The nationwide demonstrations against Wall Street are physical manifestations of broad dissatisfaction with a colossal market power that exists and functions in the abstract — that is, apart from the rest of society. And protesters have organized accordingly, with an occupation of the virtual space of social media.

That’s the drift of the following article by McKenzie Wark, author of “The Beach Beneath the Street,” a history of an international anti-capitalist group called the Situationist International, which played a pivotal role in the May 1968 general strike in France.

Add Wark’s essay to the cache of written work that strives to understand and describe the nature of the Occupy Wall Street movement. –ARK

Verso:

How can you occupy an abstraction? Perhaps only with another abstraction. Occupy Wall Street took over a more or less public park nestled in the downtown landscape of tower blocks, not too far from the old World Trade Center site, and set up camp. It is an occupation which, almost uniquely, does not have demands. It has at its core a suggestion: what if people came together and found a way to structure a conversation which might come up with a better way to run the world? Could they do any worse than the way it is run by the combined efforts of Wall Street as rentier class and Wall Street as computerized vectors trading intangible assets?

… On the one hand, it’s a physical thing, a taking of space. This has confused the New York Police Department, which has responded with clumsy tactics. It just can’t figure out what to do with an ongoing occupation that is peaceful and mostly content to camp out, but which swells on the weekends to thousands of people. There’s a danger that it could become about the NYPD and its cack-handed arrests and either devious or incompetent crowd management.

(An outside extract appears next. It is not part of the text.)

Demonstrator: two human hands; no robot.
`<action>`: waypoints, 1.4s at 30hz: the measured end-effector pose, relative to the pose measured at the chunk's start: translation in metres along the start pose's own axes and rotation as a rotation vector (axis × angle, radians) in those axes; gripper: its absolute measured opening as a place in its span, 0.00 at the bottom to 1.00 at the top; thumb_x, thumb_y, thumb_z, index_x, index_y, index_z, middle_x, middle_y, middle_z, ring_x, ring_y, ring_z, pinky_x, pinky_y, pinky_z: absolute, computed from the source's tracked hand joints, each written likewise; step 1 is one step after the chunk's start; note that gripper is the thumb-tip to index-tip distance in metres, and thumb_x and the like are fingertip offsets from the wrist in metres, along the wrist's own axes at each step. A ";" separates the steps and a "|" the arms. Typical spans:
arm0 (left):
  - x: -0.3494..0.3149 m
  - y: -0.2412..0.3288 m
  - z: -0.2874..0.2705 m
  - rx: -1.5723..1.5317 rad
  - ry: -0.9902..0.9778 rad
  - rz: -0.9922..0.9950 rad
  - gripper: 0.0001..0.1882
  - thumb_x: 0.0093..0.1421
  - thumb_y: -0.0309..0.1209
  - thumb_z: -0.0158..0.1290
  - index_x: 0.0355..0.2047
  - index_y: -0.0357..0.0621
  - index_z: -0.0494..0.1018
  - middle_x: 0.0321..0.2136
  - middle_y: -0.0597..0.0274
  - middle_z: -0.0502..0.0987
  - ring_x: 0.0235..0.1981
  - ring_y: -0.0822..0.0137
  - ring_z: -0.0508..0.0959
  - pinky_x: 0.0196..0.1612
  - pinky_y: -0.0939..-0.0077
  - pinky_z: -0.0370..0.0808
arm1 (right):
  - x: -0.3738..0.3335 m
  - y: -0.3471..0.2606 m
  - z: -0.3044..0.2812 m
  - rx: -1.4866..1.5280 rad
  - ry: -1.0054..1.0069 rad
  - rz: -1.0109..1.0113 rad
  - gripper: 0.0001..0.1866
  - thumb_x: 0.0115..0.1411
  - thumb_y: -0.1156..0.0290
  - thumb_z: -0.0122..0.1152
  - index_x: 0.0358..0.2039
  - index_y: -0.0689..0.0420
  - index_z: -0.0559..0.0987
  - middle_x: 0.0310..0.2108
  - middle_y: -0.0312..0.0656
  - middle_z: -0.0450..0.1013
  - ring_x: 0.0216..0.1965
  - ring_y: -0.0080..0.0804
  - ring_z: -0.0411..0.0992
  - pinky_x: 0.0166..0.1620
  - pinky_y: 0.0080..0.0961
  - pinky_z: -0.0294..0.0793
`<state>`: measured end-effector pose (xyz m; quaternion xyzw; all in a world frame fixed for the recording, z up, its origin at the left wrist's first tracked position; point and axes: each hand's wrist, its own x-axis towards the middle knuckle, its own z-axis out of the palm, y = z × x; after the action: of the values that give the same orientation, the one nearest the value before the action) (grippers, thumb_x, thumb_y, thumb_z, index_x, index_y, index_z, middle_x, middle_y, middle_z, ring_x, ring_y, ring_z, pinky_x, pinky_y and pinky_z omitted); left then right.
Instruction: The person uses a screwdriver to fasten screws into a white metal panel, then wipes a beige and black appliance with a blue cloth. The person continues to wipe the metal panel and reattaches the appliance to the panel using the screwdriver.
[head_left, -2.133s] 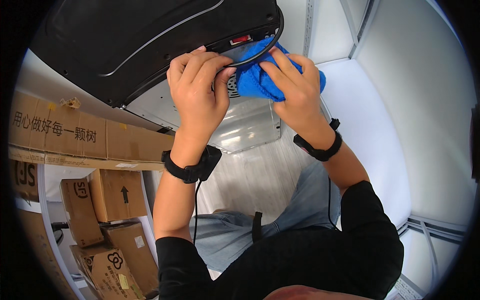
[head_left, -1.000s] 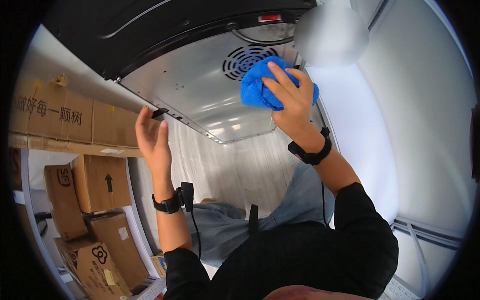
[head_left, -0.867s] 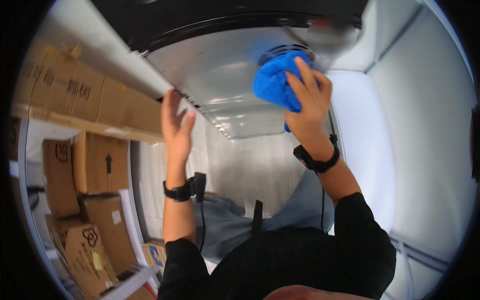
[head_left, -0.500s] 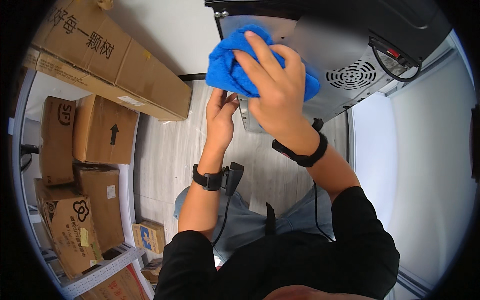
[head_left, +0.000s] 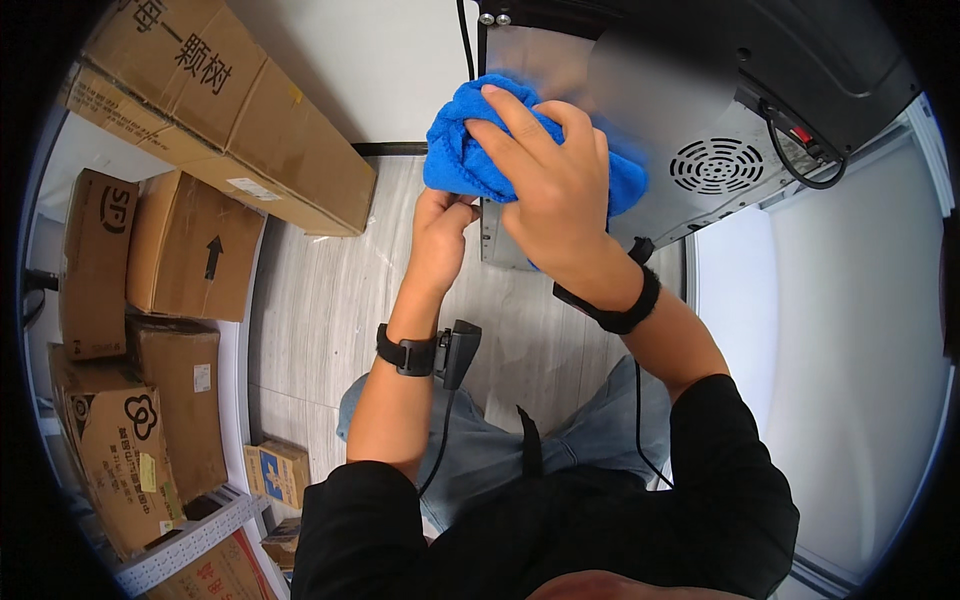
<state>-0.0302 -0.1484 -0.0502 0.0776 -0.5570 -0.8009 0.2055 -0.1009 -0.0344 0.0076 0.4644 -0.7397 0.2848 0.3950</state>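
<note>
The right hand (head_left: 556, 188) grips the blue cloth (head_left: 462, 165), fingers spread over it, across the metal panel's (head_left: 664, 208) left edge. Below the cloth, the left hand (head_left: 438, 242) curls beside that edge; whether it pinches anything, I cannot tell.

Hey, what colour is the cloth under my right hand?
Blue; the cloth under your right hand shows best in the head view.
</note>
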 end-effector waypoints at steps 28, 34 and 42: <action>0.006 -0.024 -0.003 -0.027 0.039 0.025 0.24 0.57 0.22 0.42 0.55 0.38 0.66 0.46 0.67 0.74 0.47 0.73 0.72 0.52 0.76 0.67 | 0.031 0.002 -0.018 0.017 0.217 0.046 0.29 0.32 0.85 0.56 0.40 0.55 0.81 0.53 0.37 0.73 0.42 0.44 0.68 0.39 0.35 0.66; 0.004 -0.016 0.000 0.051 0.003 0.071 0.27 0.59 0.22 0.44 0.61 0.39 0.62 0.62 0.54 0.65 0.65 0.57 0.63 0.58 0.67 0.68 | -0.002 0.037 -0.080 -0.089 0.085 0.151 0.32 0.31 0.86 0.57 0.42 0.52 0.80 0.56 0.39 0.72 0.44 0.44 0.67 0.45 0.35 0.67; 0.002 -0.015 -0.003 0.143 -0.014 0.101 0.25 0.66 0.34 0.44 0.62 0.42 0.61 0.64 0.55 0.62 0.66 0.54 0.61 0.61 0.63 0.65 | -0.033 0.067 -0.101 -0.141 0.212 0.179 0.36 0.32 0.90 0.57 0.45 0.49 0.78 0.59 0.42 0.69 0.48 0.47 0.66 0.50 0.37 0.66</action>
<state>-0.0350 -0.1471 -0.0647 0.0583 -0.6173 -0.7483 0.2359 -0.1218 0.0875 0.0294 0.3349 -0.7505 0.3139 0.4755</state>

… The abstraction that is the occupation is then a double one, an occupation of a place, somewhere near the actual Wall Street; and the occupation of the social media vector, with slogans, images, videos, stories. “Keep on forwarding!” might not be a bad slogan for it. Not to mention keep on creating the actual language for a politics in the space of social media. The companies that own those social media vectors will still collect a rent from all we say and do—not much can be done about that—but at least the space can be occupied by something other than cute cat pictures.